Écrit par : Père Siffleur | 14/02/2009

@Père Siffleur. Mes excuses pour les fautes d'orthographe. J'aurais eu meilleur temps de relire mon texte, bien entendu sans aucune garantie. A vrai dire je ne me sens pas vraiment plus intelligent en ayant lu votre commentaire...Je serais presque enclin à prendre votre critique (très francophone) quant à la forme pour un compliment. En effet, sur le fond, je ne vois rien de gravissime que j'aurais (selon vous) perdu de vue ! Quant au prétendu parti pris, c'est facile de balancer ce style d'arguments. Je laisse les autres lecteurs de ce blog le loisir (ou l'ennui) de zapper.
Sur le fond: le jour où des personnes de votre chapelle oseront définir ce que c'est le populisme, auront l'honnêteté intellectuelle de reconnaître que celui-ci peut être de gauche comme de droite, on aura progressé.

Écrit par : Marc Grandjean | 14/02/2009

Monsieur MG,

Il est caractéristique de votre obédience de reprocher aux autres ce que vous êtes vous-même: des ayatollahs !.. Et il est connu que les ayatollahs n'ont aucun sens de l'humour.
Je comprends donc que mon pseudo ne vous ait pas mis la puce à l'oreille. Et pour vous "rassurer" je n'avais aucune prétention de vous rendre plus intelligent!... Quelqu'un qui se targue de lire le FIGARO... Je ne me le seais jamais permis! Puis, sujet des fautes d'orthographe, sachez que j'en fais mon content.

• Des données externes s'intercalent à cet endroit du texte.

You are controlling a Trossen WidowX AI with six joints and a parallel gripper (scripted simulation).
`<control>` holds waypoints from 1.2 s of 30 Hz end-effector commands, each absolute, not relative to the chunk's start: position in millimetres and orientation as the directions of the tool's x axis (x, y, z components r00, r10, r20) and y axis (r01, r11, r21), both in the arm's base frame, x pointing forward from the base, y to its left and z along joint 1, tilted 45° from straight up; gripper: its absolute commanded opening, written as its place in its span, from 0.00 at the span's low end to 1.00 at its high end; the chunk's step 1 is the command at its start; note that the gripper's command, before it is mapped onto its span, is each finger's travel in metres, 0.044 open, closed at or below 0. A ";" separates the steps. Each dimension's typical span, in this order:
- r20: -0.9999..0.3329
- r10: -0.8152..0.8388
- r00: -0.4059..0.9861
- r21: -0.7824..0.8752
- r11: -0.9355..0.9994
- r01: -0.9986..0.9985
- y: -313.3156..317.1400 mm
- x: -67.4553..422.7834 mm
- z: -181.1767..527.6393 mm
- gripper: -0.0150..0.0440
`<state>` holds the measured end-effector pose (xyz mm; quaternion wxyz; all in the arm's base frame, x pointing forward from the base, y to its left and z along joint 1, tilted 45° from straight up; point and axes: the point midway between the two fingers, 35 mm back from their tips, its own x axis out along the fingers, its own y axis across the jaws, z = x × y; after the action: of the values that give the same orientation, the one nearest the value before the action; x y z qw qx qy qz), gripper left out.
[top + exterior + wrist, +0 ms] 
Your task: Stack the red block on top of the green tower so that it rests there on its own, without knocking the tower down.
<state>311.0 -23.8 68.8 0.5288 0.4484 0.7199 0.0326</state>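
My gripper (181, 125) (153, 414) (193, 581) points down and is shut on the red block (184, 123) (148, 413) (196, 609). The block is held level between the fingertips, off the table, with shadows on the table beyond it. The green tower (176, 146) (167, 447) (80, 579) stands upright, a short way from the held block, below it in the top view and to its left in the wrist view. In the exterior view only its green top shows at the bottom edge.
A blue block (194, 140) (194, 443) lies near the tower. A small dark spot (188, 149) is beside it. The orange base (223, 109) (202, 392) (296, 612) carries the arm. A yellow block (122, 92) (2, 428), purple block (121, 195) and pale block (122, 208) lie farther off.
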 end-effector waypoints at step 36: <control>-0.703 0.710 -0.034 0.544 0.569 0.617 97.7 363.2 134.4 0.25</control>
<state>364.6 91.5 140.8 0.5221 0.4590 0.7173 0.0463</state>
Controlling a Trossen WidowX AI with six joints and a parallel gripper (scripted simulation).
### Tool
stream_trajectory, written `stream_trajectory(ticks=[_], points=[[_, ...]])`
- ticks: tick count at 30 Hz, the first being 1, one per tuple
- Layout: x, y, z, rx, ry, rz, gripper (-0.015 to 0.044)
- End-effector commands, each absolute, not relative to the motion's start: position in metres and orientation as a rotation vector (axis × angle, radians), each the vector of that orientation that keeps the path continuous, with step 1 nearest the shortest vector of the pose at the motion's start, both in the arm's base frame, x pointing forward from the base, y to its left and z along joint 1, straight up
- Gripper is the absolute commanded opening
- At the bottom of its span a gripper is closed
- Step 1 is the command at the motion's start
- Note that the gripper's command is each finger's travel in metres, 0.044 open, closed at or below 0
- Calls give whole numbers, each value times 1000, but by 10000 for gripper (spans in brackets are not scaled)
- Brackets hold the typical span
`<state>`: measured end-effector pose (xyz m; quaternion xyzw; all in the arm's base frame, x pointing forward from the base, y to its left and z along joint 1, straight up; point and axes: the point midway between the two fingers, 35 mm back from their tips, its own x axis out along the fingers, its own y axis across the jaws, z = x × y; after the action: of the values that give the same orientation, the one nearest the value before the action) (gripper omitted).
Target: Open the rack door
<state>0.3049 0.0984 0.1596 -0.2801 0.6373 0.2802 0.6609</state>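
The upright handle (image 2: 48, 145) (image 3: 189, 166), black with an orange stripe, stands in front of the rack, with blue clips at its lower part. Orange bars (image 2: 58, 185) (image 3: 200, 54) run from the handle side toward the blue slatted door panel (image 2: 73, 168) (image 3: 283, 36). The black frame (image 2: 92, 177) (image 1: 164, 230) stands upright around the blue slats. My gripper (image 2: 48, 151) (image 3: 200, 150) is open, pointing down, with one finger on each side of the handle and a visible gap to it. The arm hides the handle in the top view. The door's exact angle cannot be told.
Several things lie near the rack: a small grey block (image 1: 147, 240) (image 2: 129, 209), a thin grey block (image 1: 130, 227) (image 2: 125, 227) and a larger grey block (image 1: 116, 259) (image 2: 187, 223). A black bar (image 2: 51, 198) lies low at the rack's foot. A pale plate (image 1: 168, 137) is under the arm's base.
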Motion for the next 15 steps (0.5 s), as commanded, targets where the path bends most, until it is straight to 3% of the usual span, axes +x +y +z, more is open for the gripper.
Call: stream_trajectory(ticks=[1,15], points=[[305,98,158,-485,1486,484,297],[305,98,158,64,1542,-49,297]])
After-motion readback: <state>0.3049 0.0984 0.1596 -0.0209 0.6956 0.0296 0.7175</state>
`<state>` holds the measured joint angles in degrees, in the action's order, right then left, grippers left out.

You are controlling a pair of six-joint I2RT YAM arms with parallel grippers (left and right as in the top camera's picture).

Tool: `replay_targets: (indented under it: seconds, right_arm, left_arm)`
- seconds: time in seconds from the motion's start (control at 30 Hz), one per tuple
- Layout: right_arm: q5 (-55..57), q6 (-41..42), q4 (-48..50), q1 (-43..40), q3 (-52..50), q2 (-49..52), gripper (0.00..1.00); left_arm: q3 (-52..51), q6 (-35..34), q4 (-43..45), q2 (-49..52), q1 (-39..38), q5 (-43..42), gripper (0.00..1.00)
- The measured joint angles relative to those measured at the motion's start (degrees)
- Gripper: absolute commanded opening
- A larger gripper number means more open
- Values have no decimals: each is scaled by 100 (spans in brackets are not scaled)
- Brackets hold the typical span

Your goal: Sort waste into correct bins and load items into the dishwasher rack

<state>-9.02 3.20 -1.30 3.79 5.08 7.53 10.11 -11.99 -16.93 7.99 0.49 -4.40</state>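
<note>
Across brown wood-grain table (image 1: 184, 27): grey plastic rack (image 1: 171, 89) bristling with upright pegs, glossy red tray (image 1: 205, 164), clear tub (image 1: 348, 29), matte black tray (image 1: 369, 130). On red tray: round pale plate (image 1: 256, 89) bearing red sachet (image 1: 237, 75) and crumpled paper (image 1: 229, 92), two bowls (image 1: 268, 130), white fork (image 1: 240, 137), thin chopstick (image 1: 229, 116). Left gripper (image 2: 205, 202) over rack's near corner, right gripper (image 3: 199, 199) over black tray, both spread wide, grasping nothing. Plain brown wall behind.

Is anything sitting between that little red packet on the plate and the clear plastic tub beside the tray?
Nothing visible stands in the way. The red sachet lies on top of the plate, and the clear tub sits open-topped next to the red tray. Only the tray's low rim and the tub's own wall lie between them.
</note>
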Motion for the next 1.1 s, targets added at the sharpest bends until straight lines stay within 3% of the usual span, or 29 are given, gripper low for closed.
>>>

Pour le reste je persifle et signe / Père Siffleur

Écrit par : Père Siffleur | 14/02/2009

Vous avez parfaitement compris que ce qui plombe la presse de gauche (à l'exception notable du cartel Suisse Romand) est son incapacité à fonder son analyse sur l'observation, la réalité n'étant compatible avec ses idéaux qu'au prix de nombreuses contorsions qui abouttissent au mensonge. A la longue ceci finit par lasser le lectorat, fût-il de gauche ou de droite. Pour ma part, la preuve que je ne lit pas uniquement la presse qui flate mes instincts est que je me farcis la TdG depuis de nombreuses années, que je scrute le moindre argument qui me permettrait en effet de pouvoir percevoir une once de réalisme ou de bonne foi de la part du journaliste précité ! N'y aurait-il pas là une ébauche de preuve irréfutable ? En me traitant d'Ayatollah, ce dont je vous remercie, vous situez votre propos dans le vrai et le mien dans l'excès. En vain. En effet, les gens qui nous lisent comprennent fort aisément que, compte tenu de vos engagements, vous soyez condamné à perpétuer un discours de réprobation pour tout ce qui s'en prend à votre déni de réalité. C'est avec ce style de calomnies que l'UDC a finit par obtenir 29% des voix.